“What I want to do is code-switch. To have there be layers of history and politics, but also this heady, arty stuff—inside jokes, black humor—that you might have to take a while to research if you want to really get it.”
Sanford Biggers (b. 1970) is a Harlem-based artist working in various media including painting, sculpture, video, and performance. He describes his practice as “code-switching”—mixing disparate elements to create layers of meaning—to account for his wide-ranging interests. This catalogue focuses on a series of repurposed quilts (many made in the nineteenth century) that embodies this interest in mixture.
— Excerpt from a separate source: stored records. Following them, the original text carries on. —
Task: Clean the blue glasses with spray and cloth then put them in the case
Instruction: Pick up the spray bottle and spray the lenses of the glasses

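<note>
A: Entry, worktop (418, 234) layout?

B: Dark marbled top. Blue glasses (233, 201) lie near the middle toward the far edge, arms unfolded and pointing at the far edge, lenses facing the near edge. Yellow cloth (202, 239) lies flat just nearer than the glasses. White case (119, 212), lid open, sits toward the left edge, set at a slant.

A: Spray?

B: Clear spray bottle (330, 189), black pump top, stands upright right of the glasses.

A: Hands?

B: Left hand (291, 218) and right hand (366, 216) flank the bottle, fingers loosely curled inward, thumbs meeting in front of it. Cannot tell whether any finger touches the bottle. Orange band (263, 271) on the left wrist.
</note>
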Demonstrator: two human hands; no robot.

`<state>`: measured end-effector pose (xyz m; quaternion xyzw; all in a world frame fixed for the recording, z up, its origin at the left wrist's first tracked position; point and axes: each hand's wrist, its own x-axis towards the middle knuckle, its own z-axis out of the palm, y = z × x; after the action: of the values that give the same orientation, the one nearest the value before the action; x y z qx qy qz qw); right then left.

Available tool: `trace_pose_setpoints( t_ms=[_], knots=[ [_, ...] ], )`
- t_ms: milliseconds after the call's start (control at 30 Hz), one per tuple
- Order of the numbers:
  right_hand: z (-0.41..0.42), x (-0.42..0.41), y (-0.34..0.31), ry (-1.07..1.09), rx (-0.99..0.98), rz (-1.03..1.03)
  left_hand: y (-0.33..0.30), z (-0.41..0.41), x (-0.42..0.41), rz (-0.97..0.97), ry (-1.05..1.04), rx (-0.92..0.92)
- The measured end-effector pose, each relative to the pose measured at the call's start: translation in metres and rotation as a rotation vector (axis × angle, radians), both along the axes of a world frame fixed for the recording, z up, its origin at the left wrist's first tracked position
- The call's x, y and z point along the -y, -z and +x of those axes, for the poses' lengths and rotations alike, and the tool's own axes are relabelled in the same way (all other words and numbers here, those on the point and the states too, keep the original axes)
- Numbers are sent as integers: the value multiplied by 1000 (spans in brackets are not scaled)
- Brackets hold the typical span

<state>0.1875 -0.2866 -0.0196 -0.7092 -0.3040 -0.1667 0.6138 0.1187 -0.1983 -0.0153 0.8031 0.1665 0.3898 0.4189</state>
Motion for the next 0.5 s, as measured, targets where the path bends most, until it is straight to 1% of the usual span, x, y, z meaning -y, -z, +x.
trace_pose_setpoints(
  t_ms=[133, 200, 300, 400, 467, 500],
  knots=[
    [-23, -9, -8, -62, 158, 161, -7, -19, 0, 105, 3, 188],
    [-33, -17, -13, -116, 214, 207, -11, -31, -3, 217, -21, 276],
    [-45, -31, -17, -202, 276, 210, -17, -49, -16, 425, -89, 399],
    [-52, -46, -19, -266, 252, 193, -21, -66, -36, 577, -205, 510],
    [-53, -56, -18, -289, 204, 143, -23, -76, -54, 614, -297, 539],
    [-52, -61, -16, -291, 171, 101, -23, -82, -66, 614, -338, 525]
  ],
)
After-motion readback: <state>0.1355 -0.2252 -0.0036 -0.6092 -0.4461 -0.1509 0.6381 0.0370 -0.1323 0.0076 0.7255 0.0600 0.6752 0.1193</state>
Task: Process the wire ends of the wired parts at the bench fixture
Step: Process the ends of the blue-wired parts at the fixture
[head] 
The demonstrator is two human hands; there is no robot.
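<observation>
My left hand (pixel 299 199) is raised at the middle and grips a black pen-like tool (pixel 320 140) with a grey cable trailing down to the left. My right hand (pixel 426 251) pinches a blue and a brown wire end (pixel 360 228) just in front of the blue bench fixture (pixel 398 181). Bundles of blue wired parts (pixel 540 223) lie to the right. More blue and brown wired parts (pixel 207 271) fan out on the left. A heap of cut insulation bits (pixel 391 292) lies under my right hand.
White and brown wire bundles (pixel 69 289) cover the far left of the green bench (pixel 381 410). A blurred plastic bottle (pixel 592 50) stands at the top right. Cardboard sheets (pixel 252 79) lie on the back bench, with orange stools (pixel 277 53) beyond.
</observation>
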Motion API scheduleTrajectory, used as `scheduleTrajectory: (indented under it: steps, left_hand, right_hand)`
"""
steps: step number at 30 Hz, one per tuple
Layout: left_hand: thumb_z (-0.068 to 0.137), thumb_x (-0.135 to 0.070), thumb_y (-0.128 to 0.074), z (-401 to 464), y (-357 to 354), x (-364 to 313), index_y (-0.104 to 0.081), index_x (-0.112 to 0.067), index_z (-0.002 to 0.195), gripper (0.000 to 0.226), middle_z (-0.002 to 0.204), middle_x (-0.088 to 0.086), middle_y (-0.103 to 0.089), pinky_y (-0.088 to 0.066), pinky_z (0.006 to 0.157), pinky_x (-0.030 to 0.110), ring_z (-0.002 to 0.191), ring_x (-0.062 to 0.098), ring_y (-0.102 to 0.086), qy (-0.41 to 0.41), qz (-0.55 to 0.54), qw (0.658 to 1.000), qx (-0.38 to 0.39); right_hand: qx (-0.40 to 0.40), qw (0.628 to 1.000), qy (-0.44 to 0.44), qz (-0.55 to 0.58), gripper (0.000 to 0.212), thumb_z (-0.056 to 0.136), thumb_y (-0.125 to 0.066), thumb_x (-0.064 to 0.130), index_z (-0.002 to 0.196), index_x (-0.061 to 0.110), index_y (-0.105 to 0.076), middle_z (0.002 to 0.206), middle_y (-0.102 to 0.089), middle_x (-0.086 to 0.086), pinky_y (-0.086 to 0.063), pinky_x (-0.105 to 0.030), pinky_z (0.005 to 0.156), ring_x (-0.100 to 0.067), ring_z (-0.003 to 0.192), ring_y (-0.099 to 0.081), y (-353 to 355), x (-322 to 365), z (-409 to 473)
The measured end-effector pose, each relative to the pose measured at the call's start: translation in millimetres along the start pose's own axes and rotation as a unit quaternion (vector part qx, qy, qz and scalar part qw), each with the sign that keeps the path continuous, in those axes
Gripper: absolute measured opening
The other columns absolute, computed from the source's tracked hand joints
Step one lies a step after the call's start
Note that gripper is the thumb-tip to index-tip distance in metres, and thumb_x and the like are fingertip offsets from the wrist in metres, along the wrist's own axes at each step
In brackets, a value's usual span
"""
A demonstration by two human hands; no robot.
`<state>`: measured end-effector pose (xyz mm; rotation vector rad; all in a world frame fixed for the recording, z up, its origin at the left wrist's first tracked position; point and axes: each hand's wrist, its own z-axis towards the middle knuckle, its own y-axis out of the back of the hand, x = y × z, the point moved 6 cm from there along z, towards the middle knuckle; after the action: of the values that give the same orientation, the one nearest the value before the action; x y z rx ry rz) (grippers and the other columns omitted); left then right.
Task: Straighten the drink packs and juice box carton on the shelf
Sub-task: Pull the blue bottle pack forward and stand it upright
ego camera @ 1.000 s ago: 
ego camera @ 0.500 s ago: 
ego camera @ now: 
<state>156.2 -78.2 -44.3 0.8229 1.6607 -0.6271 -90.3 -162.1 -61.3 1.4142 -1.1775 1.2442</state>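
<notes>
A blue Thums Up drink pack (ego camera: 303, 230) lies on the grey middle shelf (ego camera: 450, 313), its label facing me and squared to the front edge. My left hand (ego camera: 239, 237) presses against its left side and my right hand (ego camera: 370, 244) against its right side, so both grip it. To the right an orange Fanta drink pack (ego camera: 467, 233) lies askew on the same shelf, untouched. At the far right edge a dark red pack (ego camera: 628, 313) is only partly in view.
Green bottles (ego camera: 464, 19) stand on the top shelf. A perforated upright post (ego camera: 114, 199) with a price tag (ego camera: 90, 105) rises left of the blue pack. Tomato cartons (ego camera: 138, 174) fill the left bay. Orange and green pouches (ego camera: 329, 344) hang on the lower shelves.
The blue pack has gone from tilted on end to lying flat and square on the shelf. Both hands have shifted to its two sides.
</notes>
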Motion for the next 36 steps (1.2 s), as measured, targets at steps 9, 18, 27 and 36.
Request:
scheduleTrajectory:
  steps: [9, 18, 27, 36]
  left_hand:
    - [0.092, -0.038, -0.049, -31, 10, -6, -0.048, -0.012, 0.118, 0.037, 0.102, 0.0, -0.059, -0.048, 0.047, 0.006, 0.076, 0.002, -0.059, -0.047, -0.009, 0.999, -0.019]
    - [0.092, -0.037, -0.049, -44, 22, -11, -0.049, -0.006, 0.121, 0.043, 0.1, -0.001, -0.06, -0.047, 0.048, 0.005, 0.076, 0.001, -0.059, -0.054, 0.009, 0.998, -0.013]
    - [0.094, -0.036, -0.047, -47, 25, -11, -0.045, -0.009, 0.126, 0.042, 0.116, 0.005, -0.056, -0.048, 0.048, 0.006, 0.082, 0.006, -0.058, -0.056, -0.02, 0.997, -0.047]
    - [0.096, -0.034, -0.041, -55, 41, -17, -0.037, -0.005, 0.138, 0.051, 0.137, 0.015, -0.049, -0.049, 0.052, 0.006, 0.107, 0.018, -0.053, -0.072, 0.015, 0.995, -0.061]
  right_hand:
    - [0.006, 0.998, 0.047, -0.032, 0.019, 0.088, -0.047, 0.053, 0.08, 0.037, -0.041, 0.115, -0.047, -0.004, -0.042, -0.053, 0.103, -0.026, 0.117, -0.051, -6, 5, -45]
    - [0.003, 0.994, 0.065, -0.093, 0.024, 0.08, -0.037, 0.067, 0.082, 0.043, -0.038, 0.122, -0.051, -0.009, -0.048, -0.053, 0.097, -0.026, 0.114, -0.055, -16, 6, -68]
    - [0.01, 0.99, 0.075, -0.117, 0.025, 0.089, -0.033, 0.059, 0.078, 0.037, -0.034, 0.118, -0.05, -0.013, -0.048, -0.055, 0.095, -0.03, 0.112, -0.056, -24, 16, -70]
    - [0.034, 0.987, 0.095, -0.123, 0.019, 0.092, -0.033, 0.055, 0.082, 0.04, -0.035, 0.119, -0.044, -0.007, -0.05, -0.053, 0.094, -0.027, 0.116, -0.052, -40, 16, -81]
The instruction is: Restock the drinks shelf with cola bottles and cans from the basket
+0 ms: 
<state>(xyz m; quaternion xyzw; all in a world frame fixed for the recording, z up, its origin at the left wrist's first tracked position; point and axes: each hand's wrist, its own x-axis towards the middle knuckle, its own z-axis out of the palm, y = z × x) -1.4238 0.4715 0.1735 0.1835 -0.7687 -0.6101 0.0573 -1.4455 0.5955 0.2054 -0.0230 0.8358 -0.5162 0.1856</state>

Informed by the significance of quilts to the Underground Railroad, Biggers transforms the quilts into new works using materials such as paint, tar, glitter, and charcoal to add his own codes, whether they be historical, political, or purely artistic. Insightful essays survey Biggers’s career, his art in relation to music, and the history upon which the series draws. Also featured is a short yet powerful graphic essay by an award-winning illustrator that introduces the layered meanings inherent in the art and craft of quilting.
Edited by Andrea Andersson and Antonio Sergio Bessa with contributions by Greg Tate, Jacqueline L. Tobin and Raymond G. Dobard, Mia Kang, and John Jennings with David Brame and Esperanza Bey.